Michael said:
Kurt, I trust you are only directing the comment and question to
those who may have specifically defended the practice. I make this
point because if a person simply answers a question with regard to
what a user can or cannot do in this connection, it is usually in the
context of the activation scheme.
I believe I directed towards the "'Microsoft über alles' morons." And boy
did they come out of the closet for this one! LOL!
For example, if a person asks if they can install a single licensed
version of XP on other computers in their house, would I not be
remiss if I didn't inform them they will not be able to activate XP
(through normal commonly accepted means within the OS) on more than
one system.
"they will not be able to activate XP" - "they *may* not . . . ." would be
more accurate and honest.
If I do that, I'm not making a comment on XP or
activation one way or the other. I and others are simply trying to
save users from the hassle they may go though if they attempt to
install on more than one machine only to find later they cannot
activate on both of them and find themselves locked out.
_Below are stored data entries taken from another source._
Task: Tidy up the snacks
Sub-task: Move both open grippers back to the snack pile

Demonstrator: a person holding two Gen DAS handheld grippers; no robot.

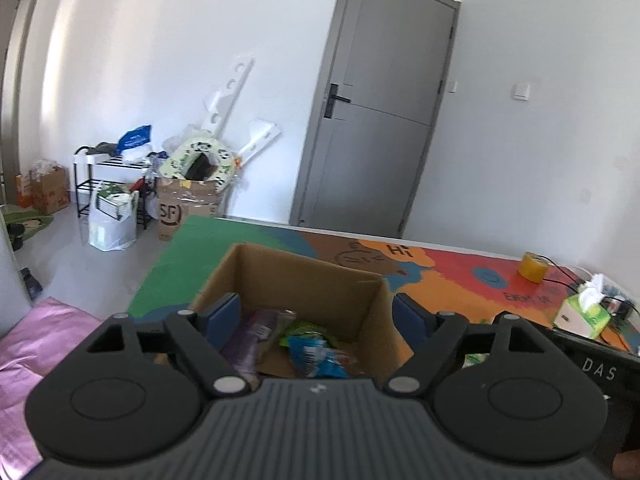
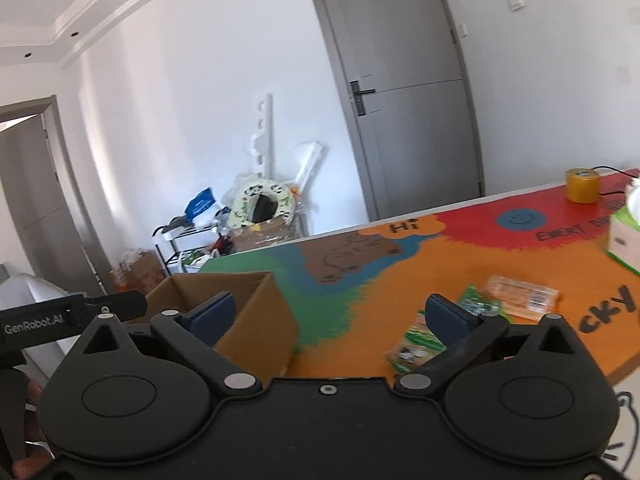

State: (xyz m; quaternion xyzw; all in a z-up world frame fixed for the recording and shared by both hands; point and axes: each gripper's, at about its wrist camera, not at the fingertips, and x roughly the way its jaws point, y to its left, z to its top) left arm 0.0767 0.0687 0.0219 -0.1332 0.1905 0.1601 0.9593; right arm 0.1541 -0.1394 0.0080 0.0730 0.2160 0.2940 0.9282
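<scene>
The cardboard box (image 1: 304,300) stood open on the colourful tabletop (image 1: 448,276), close to its green end, and it already held several snacks: a purple packet (image 1: 256,336) and a blue-and-green packet (image 1: 308,344) lay on its floor. The left claw (image 1: 320,316) hung just above the box mouth, released, its blue pads on either side of the opening with nothing between them. The right claw (image 2: 332,316) was also spread wide and empty, just beside the box's right wall (image 2: 256,320). Away from the box on the orange part of the tabletop lay the snacks not yet sorted: an orange packet (image 2: 520,296), a small green packet (image 2: 478,302) touching it, and a green-and-brown packet (image 2: 416,346) nearest the box. The step in hand looked like the pause between a drop and the next pick. The next move would likely call for the right claw to swing away from the box and close on that nearest packet. The open stretch from the box to the packets gave clear room; the tissue box (image 2: 626,236) and the tape roll (image 2: 582,186) stood well beyond them, and the tabletop's near edge ran close by the loose packets.
</scene>
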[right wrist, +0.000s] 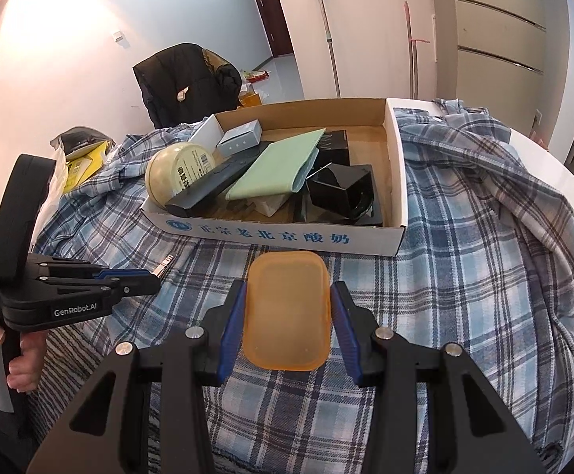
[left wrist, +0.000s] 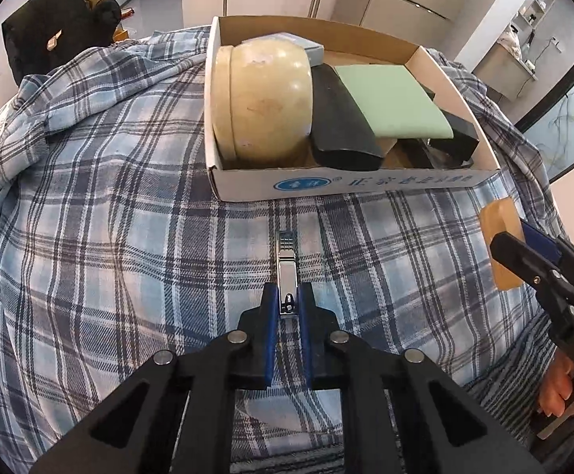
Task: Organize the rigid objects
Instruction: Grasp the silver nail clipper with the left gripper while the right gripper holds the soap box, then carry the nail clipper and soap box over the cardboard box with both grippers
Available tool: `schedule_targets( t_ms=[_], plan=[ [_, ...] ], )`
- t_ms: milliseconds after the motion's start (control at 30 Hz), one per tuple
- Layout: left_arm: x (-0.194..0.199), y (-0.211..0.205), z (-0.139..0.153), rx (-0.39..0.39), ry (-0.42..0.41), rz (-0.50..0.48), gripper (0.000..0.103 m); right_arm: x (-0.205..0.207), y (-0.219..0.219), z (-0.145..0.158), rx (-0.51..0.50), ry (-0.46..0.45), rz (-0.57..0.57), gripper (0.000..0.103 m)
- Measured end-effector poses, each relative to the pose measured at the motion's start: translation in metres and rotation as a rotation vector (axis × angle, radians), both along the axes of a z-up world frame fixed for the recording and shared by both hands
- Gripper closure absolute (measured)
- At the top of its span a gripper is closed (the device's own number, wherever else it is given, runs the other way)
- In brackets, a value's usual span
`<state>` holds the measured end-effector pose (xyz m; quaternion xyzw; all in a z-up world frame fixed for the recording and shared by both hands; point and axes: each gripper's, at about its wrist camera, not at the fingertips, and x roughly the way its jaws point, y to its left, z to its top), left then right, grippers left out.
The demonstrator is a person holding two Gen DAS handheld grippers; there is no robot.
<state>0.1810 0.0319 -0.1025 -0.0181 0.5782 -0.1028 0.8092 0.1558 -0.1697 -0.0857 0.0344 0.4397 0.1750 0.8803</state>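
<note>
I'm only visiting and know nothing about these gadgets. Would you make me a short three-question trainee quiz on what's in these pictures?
1. True or false: the left gripper is shut on the shiny metal nail clipper.
2. What does the right gripper hold? A) translucent orange plastic lid B) round cream jar C) pale green flat pad
3. Fill in: the jar lies inside the white cardboard ___.

Key: 1 true; 2 A; 3 box.

Box behind nail clipper, on cloth
</note>
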Motion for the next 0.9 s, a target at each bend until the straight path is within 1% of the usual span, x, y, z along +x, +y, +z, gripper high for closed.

I know
you've seen where this has happened, would it not be irresponsible of
us not to point that out?
Mike, you wouldn't be one of those I was addressing this to, as you don't
seem to be a zealot in the cause of all things MS, as some of your brethren.
I respect you, and believe that you are only trying to give an honest answer
to try to help them out. If you haven't noticed, I only really rip into
those the adovate MS's rights over that of the individual.
In response to your question, no but I'm not sure I see the relevance
as SCO's claim is that there are elements of Unix code within Linux a
separate OS, something that will have to be substantiated in court
and by they way, that's another difference as there is a legal action
pending and there is no legal action as yet with regard to
activation.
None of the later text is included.